What the task asks:
Report the lines of the data below that contain the string "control".

Material shown:

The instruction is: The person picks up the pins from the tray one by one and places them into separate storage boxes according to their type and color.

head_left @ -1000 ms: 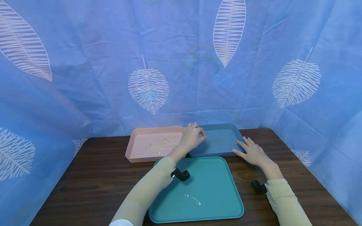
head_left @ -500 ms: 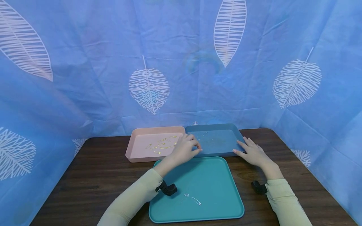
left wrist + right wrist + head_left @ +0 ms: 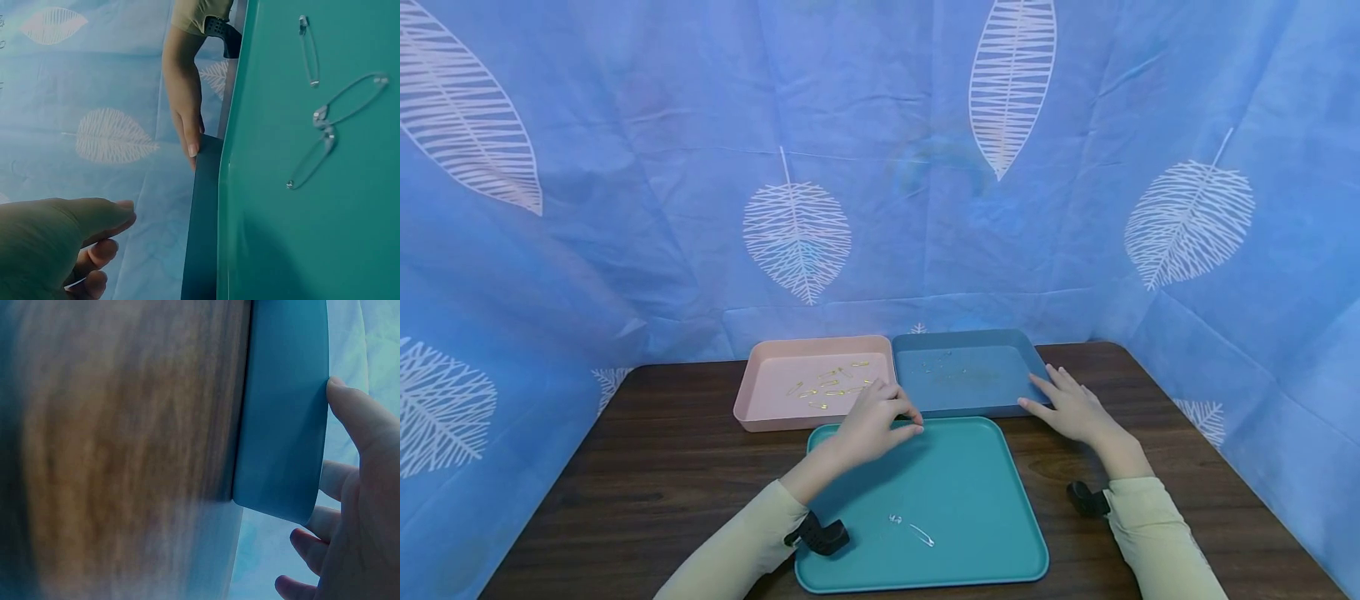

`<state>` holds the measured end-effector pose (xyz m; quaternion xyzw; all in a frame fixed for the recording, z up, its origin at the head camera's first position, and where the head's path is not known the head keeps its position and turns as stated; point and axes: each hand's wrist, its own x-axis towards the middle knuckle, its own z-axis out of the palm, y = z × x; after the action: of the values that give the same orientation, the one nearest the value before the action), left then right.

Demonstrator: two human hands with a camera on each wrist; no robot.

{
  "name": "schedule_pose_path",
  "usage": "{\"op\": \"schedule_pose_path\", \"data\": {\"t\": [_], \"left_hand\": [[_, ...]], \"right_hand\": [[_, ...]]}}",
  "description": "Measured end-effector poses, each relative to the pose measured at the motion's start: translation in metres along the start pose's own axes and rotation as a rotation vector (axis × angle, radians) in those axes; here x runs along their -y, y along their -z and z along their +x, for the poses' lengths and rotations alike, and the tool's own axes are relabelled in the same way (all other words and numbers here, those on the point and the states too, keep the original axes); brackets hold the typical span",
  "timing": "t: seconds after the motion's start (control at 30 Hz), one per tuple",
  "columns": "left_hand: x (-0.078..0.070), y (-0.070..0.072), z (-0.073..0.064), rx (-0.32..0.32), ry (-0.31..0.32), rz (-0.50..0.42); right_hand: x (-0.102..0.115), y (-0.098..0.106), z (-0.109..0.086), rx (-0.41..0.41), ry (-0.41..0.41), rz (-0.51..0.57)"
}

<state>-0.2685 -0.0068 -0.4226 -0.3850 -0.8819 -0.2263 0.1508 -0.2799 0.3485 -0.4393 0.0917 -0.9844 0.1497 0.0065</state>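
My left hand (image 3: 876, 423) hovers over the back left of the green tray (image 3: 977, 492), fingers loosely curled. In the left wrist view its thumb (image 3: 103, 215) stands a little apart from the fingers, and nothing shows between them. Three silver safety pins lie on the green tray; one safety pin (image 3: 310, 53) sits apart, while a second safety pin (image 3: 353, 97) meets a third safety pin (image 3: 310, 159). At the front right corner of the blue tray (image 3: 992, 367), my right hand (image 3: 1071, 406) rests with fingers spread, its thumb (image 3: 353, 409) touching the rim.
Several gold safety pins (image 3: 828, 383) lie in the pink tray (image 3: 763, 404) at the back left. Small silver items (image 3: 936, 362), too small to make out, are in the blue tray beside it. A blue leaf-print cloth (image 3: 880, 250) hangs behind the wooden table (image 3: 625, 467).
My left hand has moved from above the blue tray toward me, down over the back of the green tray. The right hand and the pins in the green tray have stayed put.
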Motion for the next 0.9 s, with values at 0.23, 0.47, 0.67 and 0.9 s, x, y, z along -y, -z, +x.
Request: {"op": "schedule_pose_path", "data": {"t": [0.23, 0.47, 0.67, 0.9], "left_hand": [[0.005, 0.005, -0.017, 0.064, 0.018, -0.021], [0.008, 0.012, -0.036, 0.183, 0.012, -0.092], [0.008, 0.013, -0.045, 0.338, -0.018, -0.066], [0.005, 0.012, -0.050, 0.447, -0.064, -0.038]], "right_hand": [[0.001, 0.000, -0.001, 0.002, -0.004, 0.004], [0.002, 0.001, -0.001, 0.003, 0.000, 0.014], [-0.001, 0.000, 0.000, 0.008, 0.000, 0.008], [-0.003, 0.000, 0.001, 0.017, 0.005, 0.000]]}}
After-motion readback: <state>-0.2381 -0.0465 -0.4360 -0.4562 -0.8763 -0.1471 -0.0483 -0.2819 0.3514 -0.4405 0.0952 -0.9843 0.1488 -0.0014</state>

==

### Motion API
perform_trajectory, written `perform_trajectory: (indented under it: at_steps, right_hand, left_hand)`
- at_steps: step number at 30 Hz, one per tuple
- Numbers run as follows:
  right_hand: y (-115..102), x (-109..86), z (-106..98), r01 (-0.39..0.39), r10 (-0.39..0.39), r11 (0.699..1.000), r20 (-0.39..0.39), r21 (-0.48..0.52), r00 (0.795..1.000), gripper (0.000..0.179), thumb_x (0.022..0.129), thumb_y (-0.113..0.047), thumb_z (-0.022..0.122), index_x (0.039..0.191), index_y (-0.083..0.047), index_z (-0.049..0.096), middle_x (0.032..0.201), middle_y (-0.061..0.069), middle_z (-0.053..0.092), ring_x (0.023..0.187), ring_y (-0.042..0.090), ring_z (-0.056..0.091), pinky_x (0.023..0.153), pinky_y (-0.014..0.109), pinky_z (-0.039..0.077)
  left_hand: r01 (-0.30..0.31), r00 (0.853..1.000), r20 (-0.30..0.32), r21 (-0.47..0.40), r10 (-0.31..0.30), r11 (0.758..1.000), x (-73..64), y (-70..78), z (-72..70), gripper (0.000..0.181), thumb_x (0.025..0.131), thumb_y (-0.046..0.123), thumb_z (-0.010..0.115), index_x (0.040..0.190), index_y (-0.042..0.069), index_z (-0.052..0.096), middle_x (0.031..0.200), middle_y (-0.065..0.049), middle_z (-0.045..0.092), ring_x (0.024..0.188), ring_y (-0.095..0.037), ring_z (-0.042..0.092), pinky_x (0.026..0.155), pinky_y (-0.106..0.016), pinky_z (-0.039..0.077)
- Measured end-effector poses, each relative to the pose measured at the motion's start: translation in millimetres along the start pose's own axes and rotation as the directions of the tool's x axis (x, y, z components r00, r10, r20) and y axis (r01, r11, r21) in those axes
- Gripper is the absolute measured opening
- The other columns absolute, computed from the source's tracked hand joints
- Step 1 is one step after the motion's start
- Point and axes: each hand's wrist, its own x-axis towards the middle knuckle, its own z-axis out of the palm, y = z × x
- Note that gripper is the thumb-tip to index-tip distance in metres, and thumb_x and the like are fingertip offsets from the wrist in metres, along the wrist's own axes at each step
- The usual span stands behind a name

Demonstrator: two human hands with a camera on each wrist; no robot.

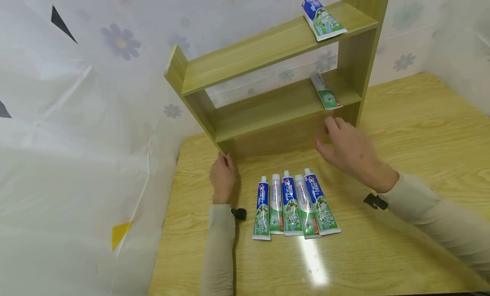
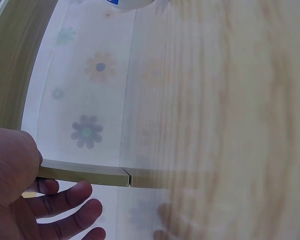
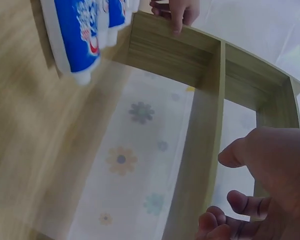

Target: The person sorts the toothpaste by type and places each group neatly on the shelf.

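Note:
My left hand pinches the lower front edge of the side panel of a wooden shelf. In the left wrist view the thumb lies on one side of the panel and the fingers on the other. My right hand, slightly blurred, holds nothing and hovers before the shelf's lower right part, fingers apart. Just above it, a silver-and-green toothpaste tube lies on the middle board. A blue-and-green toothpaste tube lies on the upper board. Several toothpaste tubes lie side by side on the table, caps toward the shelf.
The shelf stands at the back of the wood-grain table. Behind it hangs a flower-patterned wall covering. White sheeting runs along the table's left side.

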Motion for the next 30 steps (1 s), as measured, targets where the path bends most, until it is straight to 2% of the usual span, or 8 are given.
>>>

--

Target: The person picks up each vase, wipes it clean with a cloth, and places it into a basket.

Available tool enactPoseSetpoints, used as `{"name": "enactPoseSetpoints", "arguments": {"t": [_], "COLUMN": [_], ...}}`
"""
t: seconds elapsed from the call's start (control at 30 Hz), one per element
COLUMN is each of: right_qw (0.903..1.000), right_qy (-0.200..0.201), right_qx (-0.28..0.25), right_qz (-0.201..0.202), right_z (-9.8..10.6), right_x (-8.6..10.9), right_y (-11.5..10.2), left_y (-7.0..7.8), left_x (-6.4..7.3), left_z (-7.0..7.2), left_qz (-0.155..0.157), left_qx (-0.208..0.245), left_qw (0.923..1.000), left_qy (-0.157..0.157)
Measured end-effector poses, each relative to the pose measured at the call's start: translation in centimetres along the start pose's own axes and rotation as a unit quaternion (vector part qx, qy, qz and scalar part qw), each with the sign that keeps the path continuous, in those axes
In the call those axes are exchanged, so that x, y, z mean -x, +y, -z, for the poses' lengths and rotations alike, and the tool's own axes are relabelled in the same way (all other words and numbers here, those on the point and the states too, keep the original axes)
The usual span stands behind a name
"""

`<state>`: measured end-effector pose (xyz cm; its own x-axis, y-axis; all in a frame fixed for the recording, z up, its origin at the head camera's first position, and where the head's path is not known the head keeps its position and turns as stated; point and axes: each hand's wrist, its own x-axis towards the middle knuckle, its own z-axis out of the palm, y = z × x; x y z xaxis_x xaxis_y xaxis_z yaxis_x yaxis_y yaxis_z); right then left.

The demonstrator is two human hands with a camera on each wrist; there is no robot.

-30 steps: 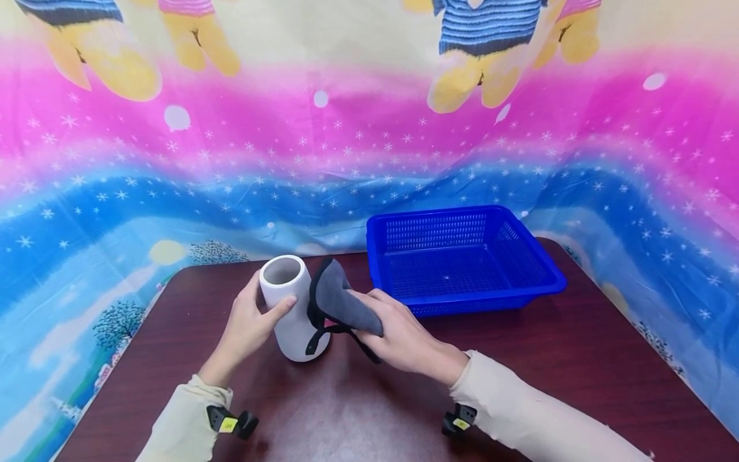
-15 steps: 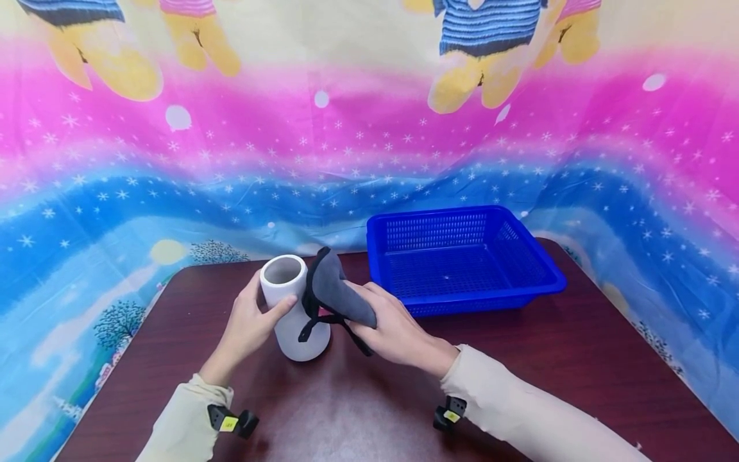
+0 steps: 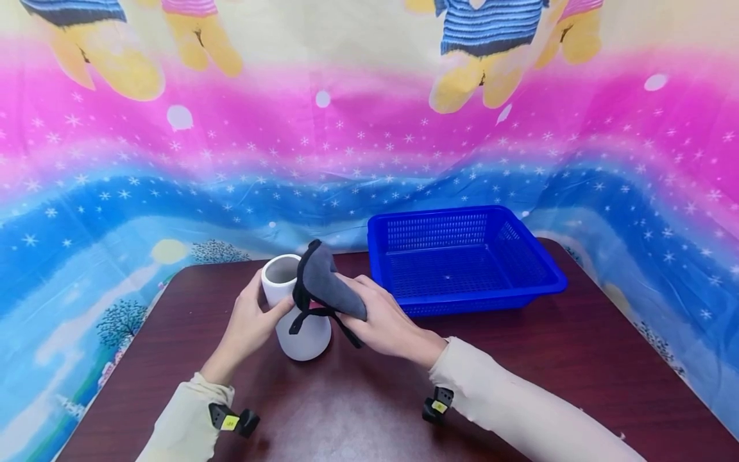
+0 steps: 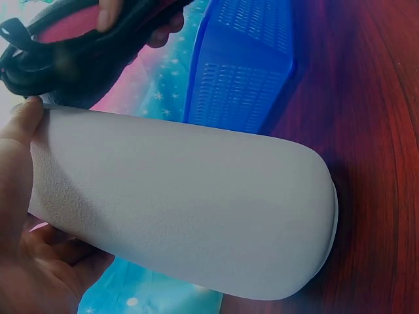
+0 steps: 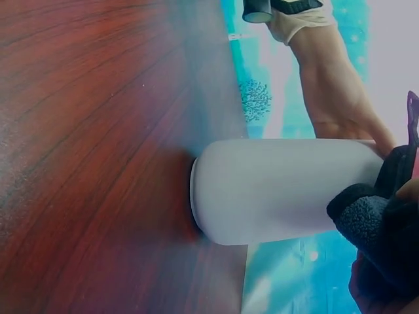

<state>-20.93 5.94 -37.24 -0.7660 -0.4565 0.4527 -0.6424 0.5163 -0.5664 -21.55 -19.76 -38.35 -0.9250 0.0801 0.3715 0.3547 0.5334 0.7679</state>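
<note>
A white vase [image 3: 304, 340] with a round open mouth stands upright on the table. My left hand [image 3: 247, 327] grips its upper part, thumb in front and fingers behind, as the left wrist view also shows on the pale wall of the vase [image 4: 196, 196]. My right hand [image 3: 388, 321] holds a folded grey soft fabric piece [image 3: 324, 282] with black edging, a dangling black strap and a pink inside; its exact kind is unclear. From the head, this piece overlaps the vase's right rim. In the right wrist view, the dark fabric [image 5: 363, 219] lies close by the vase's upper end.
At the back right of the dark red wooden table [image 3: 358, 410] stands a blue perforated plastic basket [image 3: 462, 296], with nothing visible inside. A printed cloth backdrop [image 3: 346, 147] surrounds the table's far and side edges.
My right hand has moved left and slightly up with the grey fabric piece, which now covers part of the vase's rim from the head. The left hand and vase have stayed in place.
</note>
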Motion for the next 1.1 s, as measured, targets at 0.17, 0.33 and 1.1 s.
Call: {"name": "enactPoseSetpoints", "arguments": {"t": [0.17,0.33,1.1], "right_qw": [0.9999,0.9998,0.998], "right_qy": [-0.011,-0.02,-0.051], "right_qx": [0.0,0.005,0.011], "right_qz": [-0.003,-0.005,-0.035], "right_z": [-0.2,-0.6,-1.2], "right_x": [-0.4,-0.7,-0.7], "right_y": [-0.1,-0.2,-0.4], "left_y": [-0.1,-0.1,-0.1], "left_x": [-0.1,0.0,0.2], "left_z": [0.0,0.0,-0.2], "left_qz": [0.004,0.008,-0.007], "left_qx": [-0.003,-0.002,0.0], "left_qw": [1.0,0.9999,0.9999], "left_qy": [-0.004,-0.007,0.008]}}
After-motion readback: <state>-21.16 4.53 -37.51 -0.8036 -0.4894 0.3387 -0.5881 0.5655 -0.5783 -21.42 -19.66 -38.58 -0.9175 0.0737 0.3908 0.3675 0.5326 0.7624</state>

Response area:
  "timing": "t: seconds after the motion's start (control at 30 Hz), one per tuple",
t: seconds elapsed from the call's start (control at 30 Hz), one per element

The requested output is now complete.